Elisa Orrù, Maria Grazia Porcedda, Sebastian Weydner-Volkmann (Eds.): Rethinking Surveillance and Control. Beyond the 'Privacy versus Security' Debate. Sicherheit und Gesellschaft Volume 12. Baden-Baden: Nomos 2017. (ISBN 978-3-8487-3506-8)
The book is based on the premise that the metaphor of a trade-off between privacy and security (as it is so often used in politics) is not only unsound, but that it also conceals important aspects of the surveillance and control measures in question. Accordingly, the contributors to the edited volume analyse the symbiotic relationship between privacy and other liberties on the one side and security on the other. This underscores the emptiness of those concepts when considered in isolation. The contributions explore and contextualise different notions of risk, surveillance and control practices as well as the value of the rights to private life and data protection.
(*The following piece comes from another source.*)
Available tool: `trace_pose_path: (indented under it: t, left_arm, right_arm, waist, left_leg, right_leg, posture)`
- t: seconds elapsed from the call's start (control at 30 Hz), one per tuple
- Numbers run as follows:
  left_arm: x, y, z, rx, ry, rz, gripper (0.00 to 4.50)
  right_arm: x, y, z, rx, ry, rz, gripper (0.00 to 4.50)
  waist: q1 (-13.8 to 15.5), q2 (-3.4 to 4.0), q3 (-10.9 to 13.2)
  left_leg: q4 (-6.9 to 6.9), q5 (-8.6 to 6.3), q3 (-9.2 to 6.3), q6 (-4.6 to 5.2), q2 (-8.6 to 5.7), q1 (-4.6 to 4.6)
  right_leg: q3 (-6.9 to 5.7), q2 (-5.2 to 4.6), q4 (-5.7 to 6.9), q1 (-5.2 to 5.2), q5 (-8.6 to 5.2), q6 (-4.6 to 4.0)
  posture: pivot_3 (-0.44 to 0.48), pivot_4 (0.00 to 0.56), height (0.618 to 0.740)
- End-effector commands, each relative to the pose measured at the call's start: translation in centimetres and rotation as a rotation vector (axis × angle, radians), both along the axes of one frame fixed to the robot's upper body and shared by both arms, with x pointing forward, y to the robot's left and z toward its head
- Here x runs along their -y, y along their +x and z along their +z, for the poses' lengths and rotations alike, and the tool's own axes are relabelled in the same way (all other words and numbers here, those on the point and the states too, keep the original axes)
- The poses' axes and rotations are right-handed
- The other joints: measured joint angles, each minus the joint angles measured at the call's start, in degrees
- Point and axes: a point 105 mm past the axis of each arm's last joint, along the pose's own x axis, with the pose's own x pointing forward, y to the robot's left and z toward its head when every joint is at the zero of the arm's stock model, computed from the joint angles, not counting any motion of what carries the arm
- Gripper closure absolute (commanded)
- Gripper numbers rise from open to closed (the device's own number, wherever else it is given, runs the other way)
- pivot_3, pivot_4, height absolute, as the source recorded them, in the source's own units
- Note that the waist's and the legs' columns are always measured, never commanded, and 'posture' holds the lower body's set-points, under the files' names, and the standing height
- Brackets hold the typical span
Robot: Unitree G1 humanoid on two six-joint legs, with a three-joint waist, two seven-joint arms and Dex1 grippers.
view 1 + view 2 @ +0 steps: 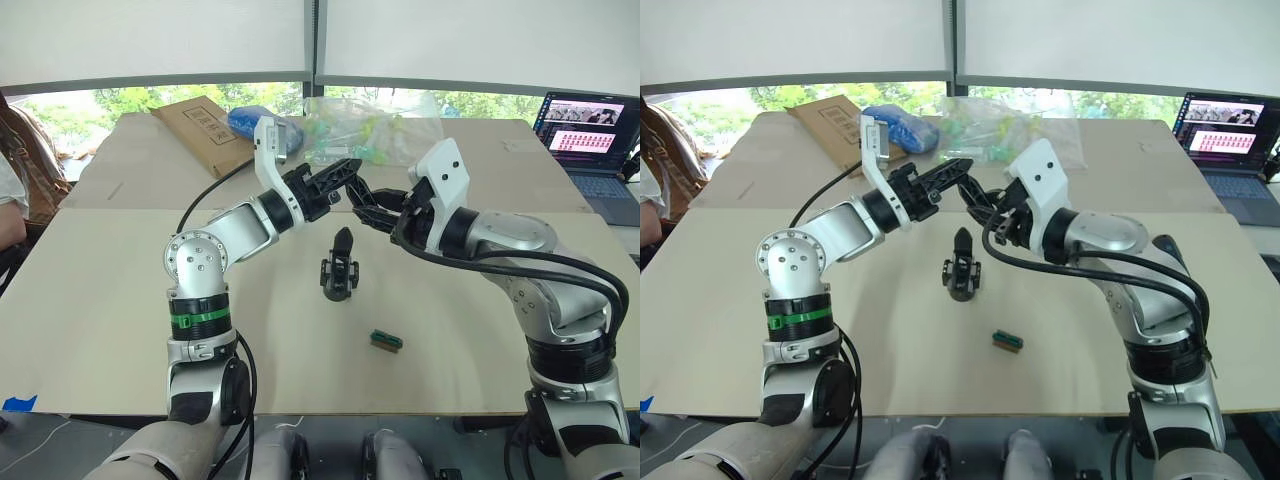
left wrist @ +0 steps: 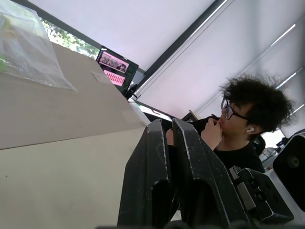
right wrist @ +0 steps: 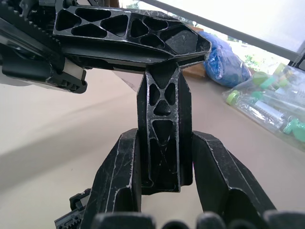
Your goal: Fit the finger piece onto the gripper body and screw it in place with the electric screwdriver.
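Note:
The finger piece (image 3: 162, 109), a small black latticed wedge, stands between the two fingers of my right gripper (image 3: 164, 136), which is shut on its lower part. My left gripper (image 1: 350, 170) meets it from the other side, and its jaws close over the wedge's top end. Both grippers hover tip to tip above the table's middle. Right below them on the table stands the gripper body (image 1: 340, 268), a small black assembly with one upright pointed finger. The electric screwdriver is out of view.
A small green block (image 1: 386, 340) lies nearer me than the gripper body. At the back are a cardboard box (image 1: 205, 130), a blue bundle (image 1: 250, 120) and a clear plastic bag (image 1: 375, 125). A laptop (image 1: 590, 140) sits far right. A person (image 1: 20, 170) sits at the left edge.

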Motion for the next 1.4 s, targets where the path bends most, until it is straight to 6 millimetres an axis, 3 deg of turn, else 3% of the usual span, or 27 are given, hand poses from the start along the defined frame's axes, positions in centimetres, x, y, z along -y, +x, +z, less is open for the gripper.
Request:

Taken together, the contributions to the volume offer a kaleidoscope of perspectives, ranging from critical studies to international relations, law, philosophy and sociology.
Through contextualisation, going much further beyond the simplistic argument of having to “balance privacy against security”, the contributions show that surveillance and control measures neither (in a mono-dimensional sense) necessarily attain security, nor always pose a threat to privacy. And conversely, they show that protecting privacy does not necessarily hamper the provision of security. Instead, surveillance and control practices, mediated through technology, express and sustain specific power relationships and imply specific ethical, legal and societal conflicts that must be spelled out for the context in question.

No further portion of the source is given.